Oil took a dive today. The weekly EIA reports came out showing a build in inventories. You may have heard the term ‘Contango’, it is a normal condition describing the relationship between spot prices and future delivery prices. The oil market is in now in ‘Super Contango’. Normally commodity markets trade at a predictable range into the future. If you can buy oil at $38.00 on the spot market in January, then the futures contract for delivery in June would be at that price plus carrying charges. The carrying charges include interest, storage and insurance to hold the commodity until delivery. The math is pretty simple if we assume a carrying charge of $1 per month: buy a barrel of oil for $38 + 5.00 = $43 cost to deliver in June. The June contract presently trades over $52 per barrel. This leaves a potential profit of $9 per barrel. This ‘Super Contango’ is attracting players like flies in a barnyard. Cushing Oklahoma storage is almost full, tankers are being rented for long term rates to store oil that is being bought on the spot and contracted for delivery on the futures market. This is not a play for the small player. A two million barrel super tanker would cost $76 million to fill plus $10 million to park for five months with a profit lock of $18 million! You might lose a dollar here and there but quite an arbitrage situation for player willing and able to play it. This play is so attractive that tanker rates have risen over 50% in the last 20 days! Estimates are that over 80 million barrels of oil are currently stored in tankers. Why are futures prices so out of whack? Three obvious reasons:

 

·         End users like refiners and airlines are working the futures market to lock in supply at a favorable rate.

·         There is still a ‘threat’ premium on oil.  There are countries that will resort to terrorism to scare the price of oil higher since they are dependent on the money to support their governments.
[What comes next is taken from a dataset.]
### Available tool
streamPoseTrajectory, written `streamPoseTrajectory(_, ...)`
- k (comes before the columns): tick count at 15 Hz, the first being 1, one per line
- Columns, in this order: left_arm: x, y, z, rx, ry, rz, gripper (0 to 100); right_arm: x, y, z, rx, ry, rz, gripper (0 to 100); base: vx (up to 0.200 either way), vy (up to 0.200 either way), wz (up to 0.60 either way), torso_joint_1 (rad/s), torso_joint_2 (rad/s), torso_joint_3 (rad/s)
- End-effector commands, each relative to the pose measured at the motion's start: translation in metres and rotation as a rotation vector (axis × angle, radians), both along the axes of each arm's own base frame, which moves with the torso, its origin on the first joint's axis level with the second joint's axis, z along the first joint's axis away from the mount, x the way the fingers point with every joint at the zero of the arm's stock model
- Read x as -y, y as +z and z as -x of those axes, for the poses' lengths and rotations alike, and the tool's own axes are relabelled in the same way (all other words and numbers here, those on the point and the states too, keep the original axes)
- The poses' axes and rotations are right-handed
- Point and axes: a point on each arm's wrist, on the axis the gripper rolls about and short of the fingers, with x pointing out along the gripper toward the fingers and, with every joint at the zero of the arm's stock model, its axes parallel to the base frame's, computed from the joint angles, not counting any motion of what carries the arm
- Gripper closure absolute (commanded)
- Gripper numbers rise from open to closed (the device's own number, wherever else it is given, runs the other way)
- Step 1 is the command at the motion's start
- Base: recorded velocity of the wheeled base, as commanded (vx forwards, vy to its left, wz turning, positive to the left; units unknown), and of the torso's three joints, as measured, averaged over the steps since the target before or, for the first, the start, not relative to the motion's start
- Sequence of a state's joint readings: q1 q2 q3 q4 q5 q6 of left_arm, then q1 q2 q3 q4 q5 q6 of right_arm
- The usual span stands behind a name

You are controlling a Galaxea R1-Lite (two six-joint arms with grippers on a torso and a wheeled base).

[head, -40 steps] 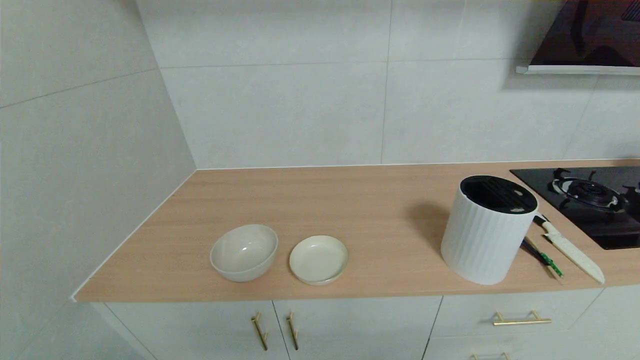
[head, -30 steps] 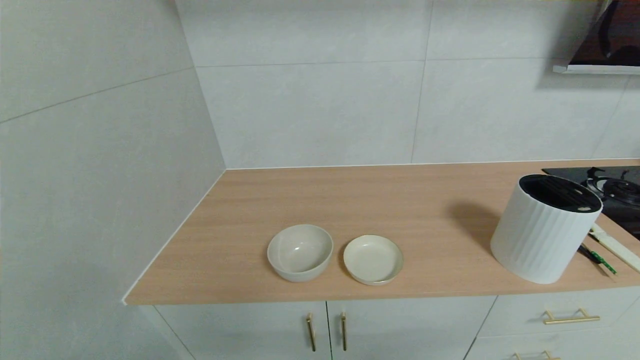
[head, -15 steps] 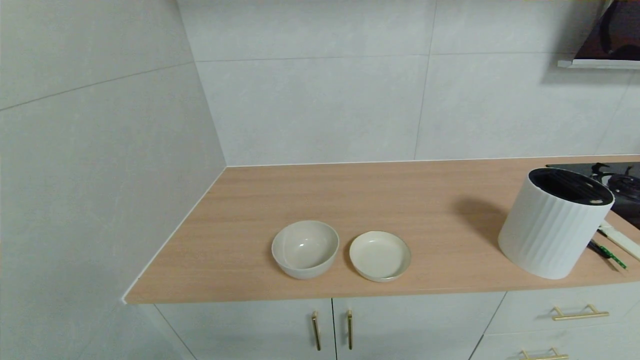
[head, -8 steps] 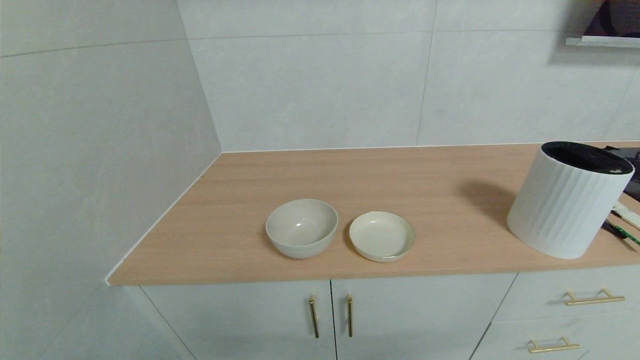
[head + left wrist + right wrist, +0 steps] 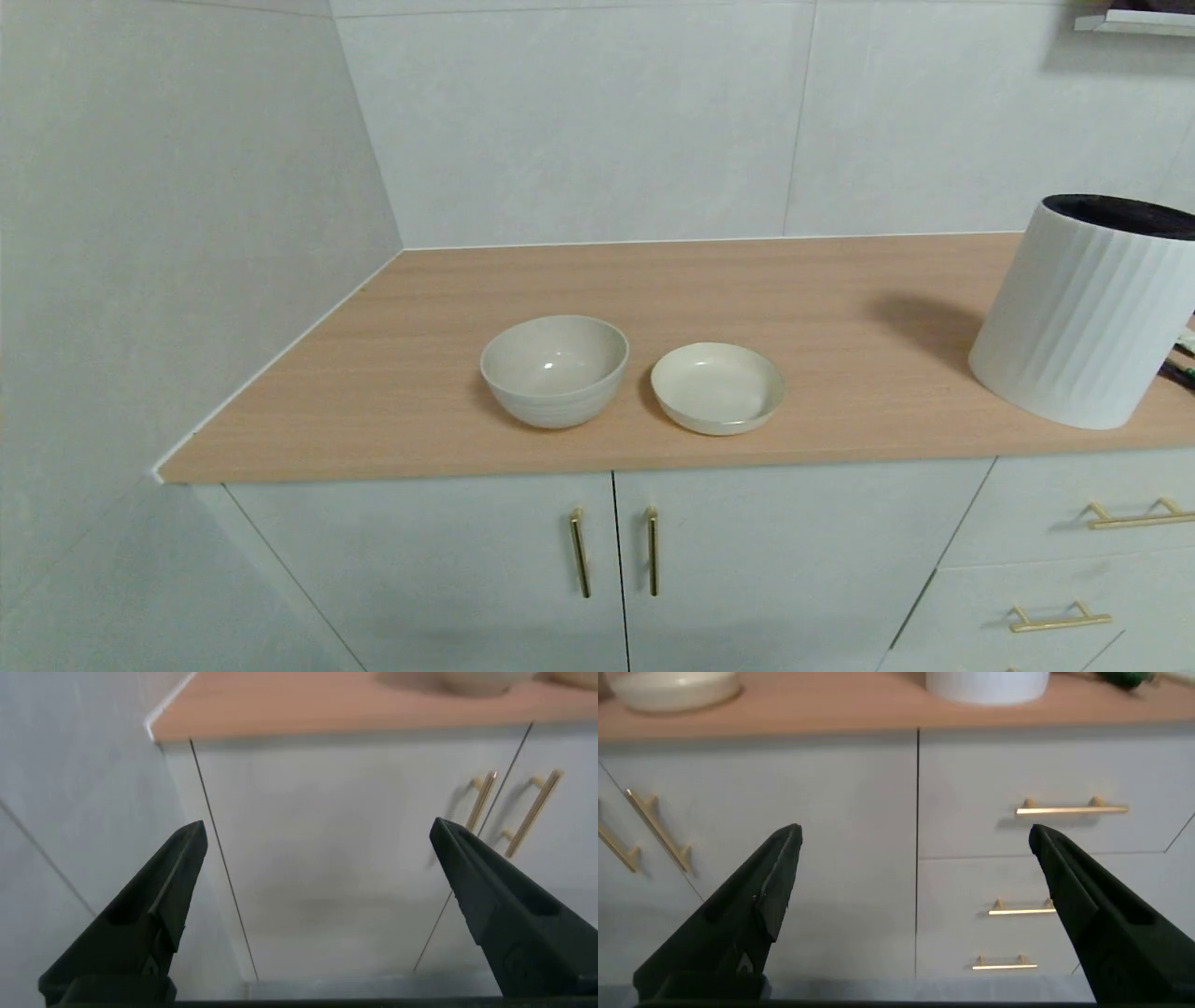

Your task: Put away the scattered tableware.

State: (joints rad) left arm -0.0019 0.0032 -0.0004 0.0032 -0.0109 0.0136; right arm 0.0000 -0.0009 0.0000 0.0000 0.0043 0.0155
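A pale grey bowl [image 5: 555,368] stands on the wooden counter [image 5: 747,280] near its front edge, with a shallow cream dish [image 5: 717,385] just to its right. The dish's underside [image 5: 671,691] also shows in the right wrist view. My left gripper [image 5: 313,840] is open, held low in front of the white cabinet doors [image 5: 374,859] under the counter. My right gripper [image 5: 915,845] is open too, facing the drawer fronts [image 5: 1046,812] below the counter. Neither holds anything.
A white ribbed cylinder holder [image 5: 1088,313] with a black top stands at the counter's right. Gold handles [image 5: 616,551] mark the cabinet doors, and gold drawer pulls [image 5: 1130,515] sit at the right. Tiled walls close the left side and back.
The head camera has shifted left and tilted down, so more cabinet front shows and the hob and knife have left the picture. The bowl, dish and holder have not moved.
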Motion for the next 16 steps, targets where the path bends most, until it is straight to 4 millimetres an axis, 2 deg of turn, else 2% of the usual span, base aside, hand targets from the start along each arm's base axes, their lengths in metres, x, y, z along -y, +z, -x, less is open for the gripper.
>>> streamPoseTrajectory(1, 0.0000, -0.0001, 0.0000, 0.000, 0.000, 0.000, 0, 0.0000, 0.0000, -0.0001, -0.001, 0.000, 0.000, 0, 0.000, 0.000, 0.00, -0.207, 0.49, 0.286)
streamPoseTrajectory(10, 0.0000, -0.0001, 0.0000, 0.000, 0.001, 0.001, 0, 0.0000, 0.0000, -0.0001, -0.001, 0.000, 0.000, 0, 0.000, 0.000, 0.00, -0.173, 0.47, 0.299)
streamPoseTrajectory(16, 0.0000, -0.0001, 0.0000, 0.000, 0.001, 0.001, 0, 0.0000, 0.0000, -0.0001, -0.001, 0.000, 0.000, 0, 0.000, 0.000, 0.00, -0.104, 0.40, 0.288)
·         When  the world economy recovers, there is not enough oil. 

 

You might want to research General Maritime (GMR) and Overseas Shipping Group (OSG).  OSG appears to be the larger and stronger country.  They will profit from the current storage demand, whether they lease long term or capitalize on the higher shipping rates because of the demand.

 

Two notable stocks today. Walmart sales in December were below expectations; the stock was spanked, closed down $ 0.27 @ $48.87. Immersion (IMMR) traded down to $4.23; they have $4.26 in the bank for every share! This is the company that makes ‘haptics’; that is the software that makes game controllers, blackberries, and operating room training mannequins vibrate or click when you touch them. This gives the consumer touch feedback. This company is not yet profitable, but they just signed an agreement with Visteon for incorporation of their products in new cars. They could be a great multiplier in the next couple of years.

 

I wrote on Dec 1, 2008 about the ramifications of the India-Pakistan conflict on U.S. foreign policy.  India suffered a terrorist attack and blamed Pakistan; both these countries have nuclear weapons.  Al-Qaeda operates out of Pakistan with relative impunity, and India is in the middle of a national election.  It appears the Indians have accepted that the al-Qaeda was responsible.  One of my predictions of fallout has come true.  The route for our military supplies through Pakistan is now closed due to al-Qaeda attacks.  Pakistan has moved troops to the India border rather than pursue al-Qaeda.  U.S. and NATO supplies for the war on terror in Afghanistan came through Pakistan.  All supplies now have to be flown in or come through the North through Turkmenistan.  This route is no joy ride.  A quick glance at a globe shows the difficulty of this route.  Our military has their hands full in this cauldron.  

 

The information presented in this newsletter is based on generally available news releases, corporate filings, current events, interviews and the editor’s opinions.  It may contain errors and you should not make investment decisions based solely on what you believe you have read here.  Do your own research, it is your money.  If you lose it, it is your responsibility, not ours or your grandmothers!  The editor may or may not have a position in any securities discussed.  The editor may have held a position in a security earlier, or in the future.